The simplest format is also the most effective: dump everything into a CSV file. It is readable today, it will be readable in 50 years by 50 different tools even when tools MLFLow and Wandb change their API or pricing. Append a row each time you want to record state, and let it grow as large as it needs. Yes, the CSV file can balloon to hundreds of megabytes or sometimes a few gigabytes, but that’s a problem for DuckDB, not for you.
Analyzing
DuckDB is an extremely fast OLAP engine that can chew through tens of gigabytes of CSV in seconds, in place without indexing or preprocessing. Unlike Pandas/Polars, it doesn’t load the file into memory, it performs all the queries lazily. It supports SQL, which is a skill that will remain useful, even when Pandas, Polars or DuckDB use falls out of mainstream use (unlike the Pandas API.) With full support of battle tested SQL at your disposal, you can filter, aggregate, group, your data to retrieve your required insights from your experiments, with support of database views, joins, set operations on queries for incremental query refining. Queries like “find all hyperparameters where learning_rate > 0.001 AND final_accuracy > 0.95.” becomes a simple SQL statement.

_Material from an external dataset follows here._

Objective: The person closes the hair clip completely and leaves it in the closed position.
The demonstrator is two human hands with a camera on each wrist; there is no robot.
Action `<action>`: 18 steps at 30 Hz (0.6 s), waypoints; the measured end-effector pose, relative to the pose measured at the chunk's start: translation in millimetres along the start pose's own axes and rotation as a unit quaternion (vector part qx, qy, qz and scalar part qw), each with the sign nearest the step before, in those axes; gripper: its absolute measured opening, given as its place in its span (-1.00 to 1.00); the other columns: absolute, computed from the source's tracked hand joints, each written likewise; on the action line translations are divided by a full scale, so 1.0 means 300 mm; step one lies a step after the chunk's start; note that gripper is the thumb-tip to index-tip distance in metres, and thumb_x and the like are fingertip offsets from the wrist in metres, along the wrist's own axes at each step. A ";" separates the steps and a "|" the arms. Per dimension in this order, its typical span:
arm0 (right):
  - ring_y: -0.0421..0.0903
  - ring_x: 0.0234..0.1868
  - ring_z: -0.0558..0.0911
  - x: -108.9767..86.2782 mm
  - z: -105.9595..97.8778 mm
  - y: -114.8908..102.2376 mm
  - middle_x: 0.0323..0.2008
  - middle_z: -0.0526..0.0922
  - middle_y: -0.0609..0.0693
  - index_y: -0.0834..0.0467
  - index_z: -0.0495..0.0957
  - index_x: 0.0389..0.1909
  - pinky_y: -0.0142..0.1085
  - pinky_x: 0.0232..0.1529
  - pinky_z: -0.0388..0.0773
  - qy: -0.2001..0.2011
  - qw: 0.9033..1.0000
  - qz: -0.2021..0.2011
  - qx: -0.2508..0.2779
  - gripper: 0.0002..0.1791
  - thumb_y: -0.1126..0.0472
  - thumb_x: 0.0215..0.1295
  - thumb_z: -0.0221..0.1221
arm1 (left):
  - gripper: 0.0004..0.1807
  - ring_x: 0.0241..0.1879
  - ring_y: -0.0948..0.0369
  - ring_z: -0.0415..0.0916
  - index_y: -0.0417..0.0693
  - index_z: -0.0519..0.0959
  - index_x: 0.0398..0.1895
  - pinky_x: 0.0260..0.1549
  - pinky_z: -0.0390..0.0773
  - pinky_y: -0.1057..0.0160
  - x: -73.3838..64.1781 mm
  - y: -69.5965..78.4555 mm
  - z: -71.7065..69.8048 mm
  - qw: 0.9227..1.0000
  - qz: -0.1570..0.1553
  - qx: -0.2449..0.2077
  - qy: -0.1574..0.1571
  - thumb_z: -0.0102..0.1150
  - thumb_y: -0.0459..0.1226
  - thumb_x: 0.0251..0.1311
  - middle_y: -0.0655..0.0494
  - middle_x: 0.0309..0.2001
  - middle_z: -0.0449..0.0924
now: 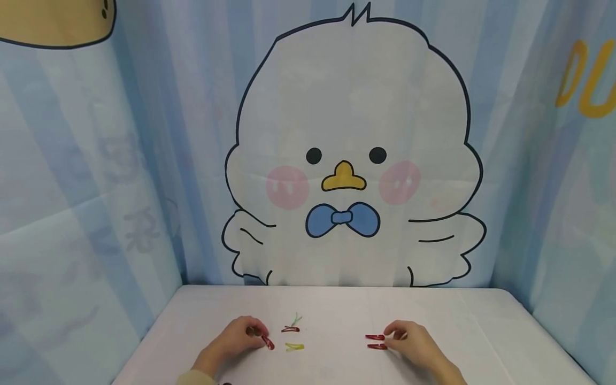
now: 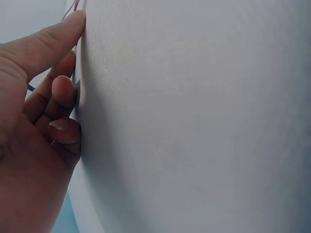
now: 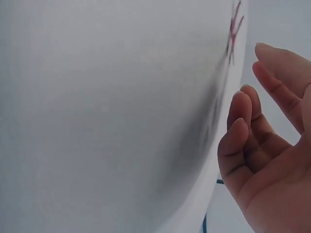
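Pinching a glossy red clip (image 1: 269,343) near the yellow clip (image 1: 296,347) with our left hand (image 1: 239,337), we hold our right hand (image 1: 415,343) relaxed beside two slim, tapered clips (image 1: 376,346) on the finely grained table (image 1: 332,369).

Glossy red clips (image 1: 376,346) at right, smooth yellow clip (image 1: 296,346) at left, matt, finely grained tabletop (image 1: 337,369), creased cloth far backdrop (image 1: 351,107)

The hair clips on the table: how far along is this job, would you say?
Probably partway. Looking done: two red clips lie side by side near the right hand, which appears to hold neither. In hand: the left hand pinches a third red clip. Apparently left: a fourth red clip, a green clip and a yellow clip lie between the hands, if they're included.
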State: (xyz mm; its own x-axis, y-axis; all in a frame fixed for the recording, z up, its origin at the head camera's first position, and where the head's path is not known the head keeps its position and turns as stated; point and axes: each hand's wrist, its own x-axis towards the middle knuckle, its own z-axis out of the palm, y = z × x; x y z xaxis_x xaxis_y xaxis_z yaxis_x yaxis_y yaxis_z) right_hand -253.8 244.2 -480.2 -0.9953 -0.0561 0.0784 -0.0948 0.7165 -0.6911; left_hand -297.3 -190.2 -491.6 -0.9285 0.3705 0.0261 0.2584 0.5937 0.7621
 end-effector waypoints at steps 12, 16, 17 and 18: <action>-0.11 -0.39 0.47 -0.003 -0.003 -0.068 -0.48 0.50 -0.09 0.11 0.68 -0.27 -0.26 -0.35 0.44 0.028 0.999 0.021 0.022 -0.86 0.28 0.16 0.42 | -0.89 -0.35 0.16 0.37 -0.09 0.69 -0.36 -0.30 0.37 0.16 0.001 0.006 -0.003 1.000 -0.007 0.009 -0.004 0.44 -0.39 0.06 0.18 -0.37 0.51; -0.12 -0.39 0.47 -0.010 0.000 -0.075 -0.47 0.50 -0.10 0.12 0.69 -0.27 -0.27 -0.34 0.43 0.039 0.999 0.012 0.029 -0.86 0.27 0.16 0.42 | -0.90 -0.35 0.16 0.39 -0.07 0.67 -0.37 -0.30 0.38 0.16 -0.001 0.006 0.003 1.000 -0.016 0.005 -0.002 0.43 -0.38 0.09 0.18 -0.37 0.52; -0.12 -0.38 0.47 -0.011 0.000 -0.077 -0.47 0.51 -0.10 0.12 0.69 -0.27 -0.27 -0.33 0.44 0.042 0.999 0.009 0.030 -0.86 0.27 0.16 0.42 | -0.91 -0.35 0.16 0.39 -0.08 0.67 -0.37 -0.29 0.40 0.15 -0.002 0.005 0.004 1.000 -0.020 0.001 -0.001 0.43 -0.38 0.10 0.17 -0.37 0.53; -0.12 -0.38 0.48 -0.013 -0.001 -0.079 -0.46 0.51 -0.11 0.12 0.69 -0.27 -0.27 -0.33 0.44 0.044 0.999 0.007 0.031 -0.86 0.27 0.17 0.42 | -0.91 -0.35 0.17 0.41 -0.08 0.67 -0.36 -0.28 0.41 0.15 -0.003 0.005 0.005 1.000 -0.023 -0.001 0.001 0.42 -0.37 0.11 0.17 -0.37 0.54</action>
State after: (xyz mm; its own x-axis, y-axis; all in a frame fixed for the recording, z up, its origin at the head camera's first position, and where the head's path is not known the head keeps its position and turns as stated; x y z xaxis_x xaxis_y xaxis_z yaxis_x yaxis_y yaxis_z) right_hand -247.7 227.5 -463.9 -0.9915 0.0167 0.1288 -0.0842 0.6725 -0.7353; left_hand -295.5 -188.6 -491.4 -0.9399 0.3414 -0.0063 0.2160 0.6088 0.7634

And unlike rigid database schema or structured logging formats, CSV doesn’t lock you into a schema upfront. As your pipeline evolves (maybe you need to add a new regularization technique, or track GPU memory usage, or a different optimizer) just add new columns. DuckDB handles this gracefully. You don’t need migrations, schema updates, or version compatibility checks.
Storage
Storage size these days is no longer a bottleneck. What is a bottleneck is realizing two weeks later that you didn’t log the learning rate at each epoch, or the random seed, or the augmentation setting that happened to produce a good run. If every metric and hyperparameter is recorded, you can re-create the exact conditions of a run later. No “I think I used lr=0.001.” or “I forgot which augmentations were on.” Because, storage is cheap, regret is not. If you need to store many experiments, save each experiment as a CSV file, and later you can compress or convert data after the experiment is over for archival purpose. Since, your log files are flattened tables, it compresses well with gzip or you can use a different format like Parquet.
Visualization
Do not rely on stdout, progress bars and pretty console output (tqdm, rich, etc.) are great for immediate feedback, but they’re not a durable record. Hosted/SDK loggers (Wandb, MLFlow, TensorBoard, etc) are not a replacement for a raw, append-only record you control. Hosted services add dependencies, and SDK integrations sometimes hide the data behind proprietary APIs (behind rate-limits, custom query languages and slower JSON-parsing) that make long-term archival difficult and tied to their services. If your team/lab already uses WandB, you can still keep your own CSV as the source of truth.
If you absolutely need a live graph while training, you don’t need to lock your valuable experiment data in WandB or MLFlow. You can spin up a Streamlit dashboard that re-reads your CSV every few seconds, or use Grafana (with a CSV plugin that auto-refreshes when the file changes). If you just need a quick plot after each epoch, a simple matplotlib script works fine. That requires almost the same setup as setting up WandB, but the broader point is: your data remains yours independent of your visualization tool, readable by any tool you choose, not locked into a vendor’s API.
Your training loop stays clean, and visualization is just an external process watching the log. And because the CSV already tracks everything, you’re not locked into a handful of pre-baked charts. You can slice runs by hyperparameter groups, generate any plot, or answer whatever curveball questions your advisor (or a reviewer) throws at you without rerunning anything. The raw data is there, so any graph is possible after the fact.
Remember: When the experiment is over, metadata is science.